# About this task:
At the line with "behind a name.", start repeating the data, and continue line by line through the final line, exactly.

# Data to process:
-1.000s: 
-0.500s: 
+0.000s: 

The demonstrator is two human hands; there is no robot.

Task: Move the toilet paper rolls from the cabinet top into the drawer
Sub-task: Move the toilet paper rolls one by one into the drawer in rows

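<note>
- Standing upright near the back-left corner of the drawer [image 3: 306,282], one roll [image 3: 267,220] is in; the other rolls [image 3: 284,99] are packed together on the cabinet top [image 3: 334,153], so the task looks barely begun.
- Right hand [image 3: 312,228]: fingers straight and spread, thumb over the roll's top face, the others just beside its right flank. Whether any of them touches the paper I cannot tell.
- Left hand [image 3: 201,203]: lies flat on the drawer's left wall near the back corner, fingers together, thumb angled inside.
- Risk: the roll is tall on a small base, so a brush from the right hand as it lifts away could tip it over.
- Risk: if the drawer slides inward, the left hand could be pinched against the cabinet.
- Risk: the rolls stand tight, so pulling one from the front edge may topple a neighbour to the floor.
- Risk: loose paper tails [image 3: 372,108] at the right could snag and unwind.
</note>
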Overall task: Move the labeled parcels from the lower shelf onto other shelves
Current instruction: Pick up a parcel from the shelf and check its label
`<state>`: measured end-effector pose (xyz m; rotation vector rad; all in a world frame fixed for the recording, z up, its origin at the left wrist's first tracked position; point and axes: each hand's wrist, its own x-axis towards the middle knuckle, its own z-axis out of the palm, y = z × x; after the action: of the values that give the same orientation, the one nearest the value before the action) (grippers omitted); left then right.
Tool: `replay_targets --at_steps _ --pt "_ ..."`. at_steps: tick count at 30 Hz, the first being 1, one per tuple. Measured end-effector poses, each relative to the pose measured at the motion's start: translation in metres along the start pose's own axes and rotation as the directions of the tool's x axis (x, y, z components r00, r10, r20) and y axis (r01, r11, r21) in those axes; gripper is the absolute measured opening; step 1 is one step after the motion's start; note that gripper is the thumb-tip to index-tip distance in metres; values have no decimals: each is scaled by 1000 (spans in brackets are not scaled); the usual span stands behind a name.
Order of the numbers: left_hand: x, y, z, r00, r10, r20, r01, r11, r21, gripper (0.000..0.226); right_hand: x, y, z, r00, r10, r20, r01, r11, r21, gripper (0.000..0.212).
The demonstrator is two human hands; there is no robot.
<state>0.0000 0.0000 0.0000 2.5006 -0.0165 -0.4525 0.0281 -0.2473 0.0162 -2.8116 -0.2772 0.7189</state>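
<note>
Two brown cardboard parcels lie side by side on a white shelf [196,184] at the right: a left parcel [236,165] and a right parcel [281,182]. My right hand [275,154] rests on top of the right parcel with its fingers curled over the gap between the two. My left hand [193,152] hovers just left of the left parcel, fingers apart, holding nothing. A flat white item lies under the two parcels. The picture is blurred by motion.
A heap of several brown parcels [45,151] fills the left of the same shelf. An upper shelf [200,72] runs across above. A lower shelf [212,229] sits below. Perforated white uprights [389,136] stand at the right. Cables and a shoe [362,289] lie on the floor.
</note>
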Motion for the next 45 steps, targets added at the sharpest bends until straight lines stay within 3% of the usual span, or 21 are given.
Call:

# Exercise output:
Tool: `replay_targets --at_steps _ --pt "_ ..."`. at_steps: tick count at 30 Hz, the first being 1, one per tuple. Measured end-effector poses, each relative to the pose measured at the motion's start: translation in metres along the start pose's own axes and rotation as the directions of the tool's x axis (x, y, z components r00, r10, r20) and y axis (r01, r11, r21) in those axes; gripper is the absolute measured opening; step 1 is one step after the motion's start; note that gripper is the thumb-tip to index-tip distance in metres; values have no decimals: each is scaled by 1000 (spans in brackets are not scaled); the usual span stands behind a name.
Order of the numbers: left_hand: x, y, z, r00, r10, r20, r01, r11, r21, gripper (0.000..0.226); right_hand: x, y, z, r00, r10, r20, r01, r11, r21, gripper (0.000..0.212).
The demonstrator is two human hands; there is no robot.
<state>0.0000 0.0000 0.0000 2.5006 -0.0165 -0.4525 0.0281 -0.2473 0.0162 -2.8116 -0.2772 0.7189</state>
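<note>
Two brown cardboard parcels lie side by side on a white shelf [196,184] at the right: a left parcel [236,165] and a right parcel [281,182]. My right hand [275,154] rests on top of the right parcel with its fingers curled over the gap between the two. My left hand [193,152] hovers just left of the left parcel, fingers apart, holding nothing. A flat white item lies under the two parcels. The picture is blurred by motion.
A heap of several brown parcels [45,151] fills the left of the same shelf. An upper shelf [200,72] runs across above. A lower shelf [212,229] sits below. Perforated white uprights [389,136] stand at the right. Cables and a shoe [362,289] lie on the floor.
</note>
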Motion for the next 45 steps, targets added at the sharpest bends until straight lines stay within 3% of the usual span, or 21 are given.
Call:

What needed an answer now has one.